TEMPO Interaktif, Jakarta - Dua kasus kejahatan pemerkosaan terkini terhadap mahasiswi dan keryawati di dalam angkutan kota (angkot)--satu diantaranya berujung pada pembunuhan--terbukti melibatkan para sopir tembak. Keberadaan mereka langsung jadi sorotan. Mereka jadi obyek razia yang segera digelar petugas kepolisian dan Dinas Perhubungan.
Tapi, tak semua rupanya menyalahkan sopir tembak. Para sopir yang resmi malah berharap profesi sopir cadangan untuk armada yang mereka operasikan itu jangan sampai dihilangkan. "Kalau sopir tembak dilarang, kami bisa susah," kata sopir Mikrolet 01 jurusan Kampung Melayu-Senen, Pardede, Ahad 18 September 2011.
Sopir berusia 30 tahun ini mengeluh kalau dirinya bakal sangat kelelahan jika tak ada sopir tembak. “Capek narik seharian, nggak kuat kami,” katanya.
Selama ini, Pardede berbagi tanggungjawab atas satu mobil angkutan dengan satu sopir lainnya. Masing-masing 'narik' selama setengah hari untuk mengejar setoran sebesar Rp 150-200 ribu.
Menurut Pardede, selama sopir tembak dikenal baik oleh sopir resmi, tak ada masalah. "Yang punya juga biasanya kenal jadi tidak melarang," kata dia.
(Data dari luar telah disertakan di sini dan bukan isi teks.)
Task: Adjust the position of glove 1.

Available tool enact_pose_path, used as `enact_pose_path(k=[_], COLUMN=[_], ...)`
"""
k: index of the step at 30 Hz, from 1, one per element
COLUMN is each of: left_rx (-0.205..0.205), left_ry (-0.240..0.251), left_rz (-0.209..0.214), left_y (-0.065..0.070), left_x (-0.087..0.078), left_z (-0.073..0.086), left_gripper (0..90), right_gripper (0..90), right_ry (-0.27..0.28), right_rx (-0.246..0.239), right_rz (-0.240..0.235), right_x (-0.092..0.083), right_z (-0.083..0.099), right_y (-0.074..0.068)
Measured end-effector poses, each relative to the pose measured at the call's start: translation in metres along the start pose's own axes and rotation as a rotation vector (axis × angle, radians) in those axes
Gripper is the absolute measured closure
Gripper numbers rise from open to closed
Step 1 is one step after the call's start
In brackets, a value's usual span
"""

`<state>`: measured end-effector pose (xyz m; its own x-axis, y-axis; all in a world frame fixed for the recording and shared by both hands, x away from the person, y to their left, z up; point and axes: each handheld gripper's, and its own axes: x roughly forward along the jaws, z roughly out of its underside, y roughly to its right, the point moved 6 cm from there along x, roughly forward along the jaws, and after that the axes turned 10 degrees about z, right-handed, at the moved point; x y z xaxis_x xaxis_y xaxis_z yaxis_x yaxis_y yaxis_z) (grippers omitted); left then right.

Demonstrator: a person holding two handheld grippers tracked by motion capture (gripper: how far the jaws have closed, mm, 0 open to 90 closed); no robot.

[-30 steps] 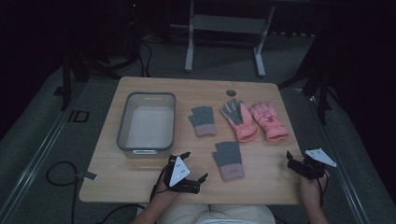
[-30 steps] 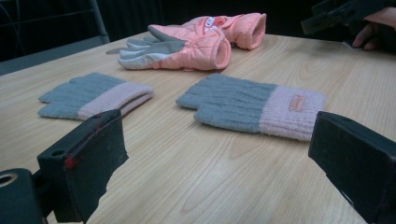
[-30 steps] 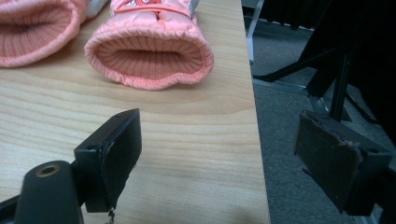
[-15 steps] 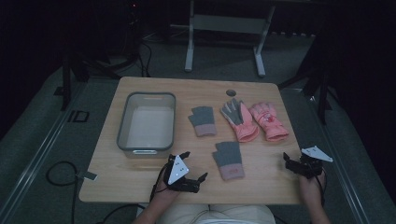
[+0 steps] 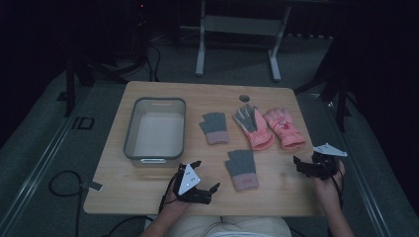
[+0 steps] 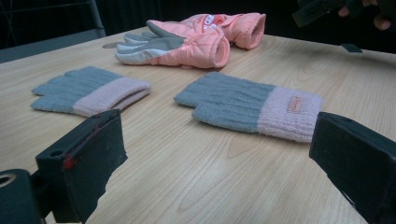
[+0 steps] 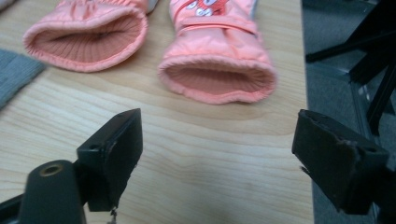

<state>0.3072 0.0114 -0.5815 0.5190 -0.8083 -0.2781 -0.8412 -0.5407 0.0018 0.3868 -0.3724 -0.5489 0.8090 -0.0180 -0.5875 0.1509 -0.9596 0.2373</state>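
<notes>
The grey knit glove (image 5: 241, 169) with its pink cuff lay flat on the table (image 5: 148, 182), cuff toward me, just ahead of my left gripper (image 5: 200, 178). The nearer pink ski glove (image 5: 283, 128) lay flat beyond my right gripper (image 5: 305, 165), its open cuff facing me, beside its mate (image 5: 253, 126).

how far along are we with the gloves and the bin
Nothing looks done: the clear bin holds nothing, and both grey knit gloves and both pink ski gloves lie on the table. In hand: nothing; the left gripper faces the nearer grey glove and the right gripper faces a pink cuff, both open. All four gloves are likely left.
</notes>
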Motion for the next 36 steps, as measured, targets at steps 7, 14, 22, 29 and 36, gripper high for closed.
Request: enact_pose_path(k=[7,14,22,29,36], left_rx=[-0.004,-0.007,-0.005,-0.006,-0.003], left_ry=[0.0,-0.004,-0.002,-0.004,-0.003], left_rz=[0.011,0.02,0.02,0.022,0.023], left_y=[0.0,0.0,0.0,0.0,0.0], left_x=[0.0,0.0,0.0,0.0,0.0], left_z=[0.0,0.0,0.0,0.0,0.0], left_gripper=[2.8,2.8,2.8,2.8,2.8], right_gripper=[12.2,10.9,11.0,17.5,24.6], right_ry=[0.011,0.053,0.114,0.108,0.091], right_rx=[0.032,0.052,-0.007,-0.06,-0.101], right_rz=[-0.091,-0.131,-0.174,-0.227,-0.269], right_x=[-0.001,0.002,0.001,0.009,0.021], right_z=[-0.031,-0.064,-0.094,-0.121,-0.133], right_y=[-0.016,-0.031,-0.049,-0.073,-0.095])
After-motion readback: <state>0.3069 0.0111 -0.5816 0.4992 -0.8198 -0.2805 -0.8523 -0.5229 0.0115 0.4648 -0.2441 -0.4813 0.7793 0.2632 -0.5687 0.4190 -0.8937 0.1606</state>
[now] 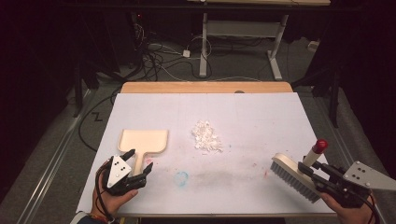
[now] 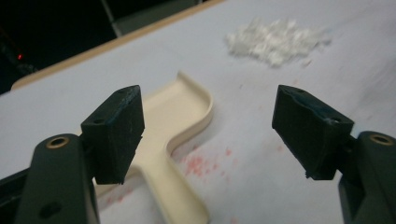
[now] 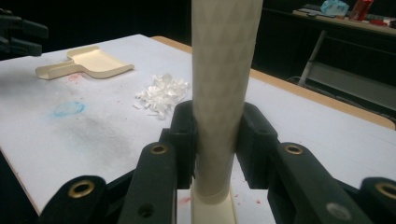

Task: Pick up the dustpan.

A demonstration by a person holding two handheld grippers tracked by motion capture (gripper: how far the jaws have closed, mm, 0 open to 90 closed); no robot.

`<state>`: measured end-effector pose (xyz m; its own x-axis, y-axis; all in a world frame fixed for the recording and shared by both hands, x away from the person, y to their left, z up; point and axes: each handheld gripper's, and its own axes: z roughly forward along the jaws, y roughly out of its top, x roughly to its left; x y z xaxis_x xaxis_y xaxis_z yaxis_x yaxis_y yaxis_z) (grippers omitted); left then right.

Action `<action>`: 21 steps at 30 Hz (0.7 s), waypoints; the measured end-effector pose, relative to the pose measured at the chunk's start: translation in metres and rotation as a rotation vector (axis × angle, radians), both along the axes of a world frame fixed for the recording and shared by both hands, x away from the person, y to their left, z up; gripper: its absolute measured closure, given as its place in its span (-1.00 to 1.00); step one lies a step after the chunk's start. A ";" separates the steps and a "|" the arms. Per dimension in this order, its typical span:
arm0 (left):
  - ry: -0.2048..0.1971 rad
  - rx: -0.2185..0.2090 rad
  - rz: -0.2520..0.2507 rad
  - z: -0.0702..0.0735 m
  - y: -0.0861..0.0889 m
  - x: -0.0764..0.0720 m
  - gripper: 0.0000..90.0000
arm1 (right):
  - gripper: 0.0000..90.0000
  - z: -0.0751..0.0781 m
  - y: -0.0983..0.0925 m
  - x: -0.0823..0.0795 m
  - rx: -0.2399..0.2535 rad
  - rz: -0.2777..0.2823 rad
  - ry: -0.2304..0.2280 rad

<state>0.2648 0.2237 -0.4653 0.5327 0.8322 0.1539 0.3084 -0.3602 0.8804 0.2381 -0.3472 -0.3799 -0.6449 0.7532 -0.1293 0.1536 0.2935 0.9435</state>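
A cream dustpan (image 1: 142, 141) lies on the white table cover (image 1: 252, 116) at the left, its handle pointing toward the near edge. My left gripper (image 1: 139, 161) stands open over that handle. In the left gripper view the handle (image 2: 180, 191) runs between the jaws, closer to the left pad (image 2: 116, 133), with neither pad pressing on it. A heap of white paper scraps (image 1: 206, 136) sits mid-table. My right gripper (image 1: 308, 169) is shut on the pale handle (image 3: 224, 60) of a brush (image 1: 294, 176) with white bristles and a red tip (image 1: 320, 146), at the near right.
A blue smudge (image 1: 181, 178) and faint red stains mark the cover near the front. A bare wooden strip (image 1: 205, 87) runs along the table's far edge. Beyond it, cables and another table's legs (image 1: 204, 44) stand on the dark floor.
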 end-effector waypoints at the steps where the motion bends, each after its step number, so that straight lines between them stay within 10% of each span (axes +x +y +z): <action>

Hal serupa diungkapkan Doni, sopir angkutan kota nomor 28, yang melayani trayek Kampung Melayu-Cililitan-Pondok Gede. Pria berusia 29 tahun itu mengaku hanya memberi izin mobilnya dibawa sopir tembak yang sudah dikenal baik.
Doni tak setuju jika sopir tembak dilarang beroperasi. "Memangnya kami robot, kami juga ada capeknya," ujarnya ketus sambil menambahkan, “Walau pakai sopir tembak, tanggungjawabnya kan tetap di kami.”